* Instructions to follow
Scan the records below for the string "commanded" and return every line where it appears.

Stored items from a collection
+++
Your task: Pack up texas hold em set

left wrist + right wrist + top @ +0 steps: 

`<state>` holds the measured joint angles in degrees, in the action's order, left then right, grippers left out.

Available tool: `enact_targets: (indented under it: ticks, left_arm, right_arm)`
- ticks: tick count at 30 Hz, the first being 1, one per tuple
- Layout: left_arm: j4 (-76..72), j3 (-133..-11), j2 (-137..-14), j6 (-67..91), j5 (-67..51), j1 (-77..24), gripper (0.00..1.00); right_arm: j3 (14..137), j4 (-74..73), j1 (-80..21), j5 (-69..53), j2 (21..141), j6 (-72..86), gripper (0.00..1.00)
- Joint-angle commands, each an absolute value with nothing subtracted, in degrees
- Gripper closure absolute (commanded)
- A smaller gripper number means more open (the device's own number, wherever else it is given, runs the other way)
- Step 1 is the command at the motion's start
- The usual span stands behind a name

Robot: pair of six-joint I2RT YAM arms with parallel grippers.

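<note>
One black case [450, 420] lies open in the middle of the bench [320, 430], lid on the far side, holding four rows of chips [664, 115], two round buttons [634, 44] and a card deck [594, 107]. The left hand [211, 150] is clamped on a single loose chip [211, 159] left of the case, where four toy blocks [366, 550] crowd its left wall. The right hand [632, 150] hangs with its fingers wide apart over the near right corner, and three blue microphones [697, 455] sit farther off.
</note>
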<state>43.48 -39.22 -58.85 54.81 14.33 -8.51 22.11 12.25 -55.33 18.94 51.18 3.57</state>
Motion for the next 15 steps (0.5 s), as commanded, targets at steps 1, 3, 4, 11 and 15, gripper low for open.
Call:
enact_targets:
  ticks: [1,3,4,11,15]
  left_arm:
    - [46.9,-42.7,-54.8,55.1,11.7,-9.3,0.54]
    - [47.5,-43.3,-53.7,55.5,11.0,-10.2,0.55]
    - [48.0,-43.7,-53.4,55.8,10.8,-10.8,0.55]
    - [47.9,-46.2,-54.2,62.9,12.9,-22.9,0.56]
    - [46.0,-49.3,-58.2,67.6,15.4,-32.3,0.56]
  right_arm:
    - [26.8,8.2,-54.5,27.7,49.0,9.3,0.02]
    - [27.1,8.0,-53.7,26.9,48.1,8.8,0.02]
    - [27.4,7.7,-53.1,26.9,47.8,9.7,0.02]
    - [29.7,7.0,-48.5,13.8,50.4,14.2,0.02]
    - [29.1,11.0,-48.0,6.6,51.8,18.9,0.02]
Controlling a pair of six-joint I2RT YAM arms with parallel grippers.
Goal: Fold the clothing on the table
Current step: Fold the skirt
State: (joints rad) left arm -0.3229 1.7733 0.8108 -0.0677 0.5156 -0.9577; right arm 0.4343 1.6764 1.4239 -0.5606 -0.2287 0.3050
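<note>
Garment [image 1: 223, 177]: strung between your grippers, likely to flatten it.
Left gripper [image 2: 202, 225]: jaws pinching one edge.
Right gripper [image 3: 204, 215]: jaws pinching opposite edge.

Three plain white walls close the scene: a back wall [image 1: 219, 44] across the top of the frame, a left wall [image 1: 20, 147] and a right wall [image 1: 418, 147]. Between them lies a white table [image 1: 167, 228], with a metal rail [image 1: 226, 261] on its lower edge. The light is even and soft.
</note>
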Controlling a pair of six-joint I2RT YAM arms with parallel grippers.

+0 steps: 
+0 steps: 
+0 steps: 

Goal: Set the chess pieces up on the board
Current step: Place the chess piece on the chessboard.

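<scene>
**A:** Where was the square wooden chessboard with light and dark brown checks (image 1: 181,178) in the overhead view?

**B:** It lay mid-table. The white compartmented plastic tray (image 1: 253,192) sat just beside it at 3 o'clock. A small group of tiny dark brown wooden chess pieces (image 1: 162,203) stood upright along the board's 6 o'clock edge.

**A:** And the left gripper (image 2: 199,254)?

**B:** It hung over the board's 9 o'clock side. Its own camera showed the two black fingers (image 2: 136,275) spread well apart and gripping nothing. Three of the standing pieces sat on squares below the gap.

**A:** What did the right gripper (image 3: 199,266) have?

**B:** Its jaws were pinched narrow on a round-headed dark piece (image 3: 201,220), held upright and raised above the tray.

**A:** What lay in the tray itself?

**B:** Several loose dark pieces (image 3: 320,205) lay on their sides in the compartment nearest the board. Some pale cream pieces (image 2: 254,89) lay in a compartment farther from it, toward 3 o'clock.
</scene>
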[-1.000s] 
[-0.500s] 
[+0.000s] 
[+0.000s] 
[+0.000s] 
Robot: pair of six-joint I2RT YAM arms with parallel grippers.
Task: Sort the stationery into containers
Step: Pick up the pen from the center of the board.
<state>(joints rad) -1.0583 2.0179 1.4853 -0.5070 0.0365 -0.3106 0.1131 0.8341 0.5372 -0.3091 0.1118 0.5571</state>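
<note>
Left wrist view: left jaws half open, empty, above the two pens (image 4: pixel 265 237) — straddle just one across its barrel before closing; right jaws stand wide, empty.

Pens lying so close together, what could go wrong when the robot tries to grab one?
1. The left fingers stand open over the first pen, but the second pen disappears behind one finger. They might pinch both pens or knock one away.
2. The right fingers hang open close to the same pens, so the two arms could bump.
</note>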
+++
* Finished task
- Gripper closure absolute (commanded)
Motion for the next 15 steps (0.5 s), as commanded, targets at steps 1, 3, 4, 11 and 15, gripper low for open.

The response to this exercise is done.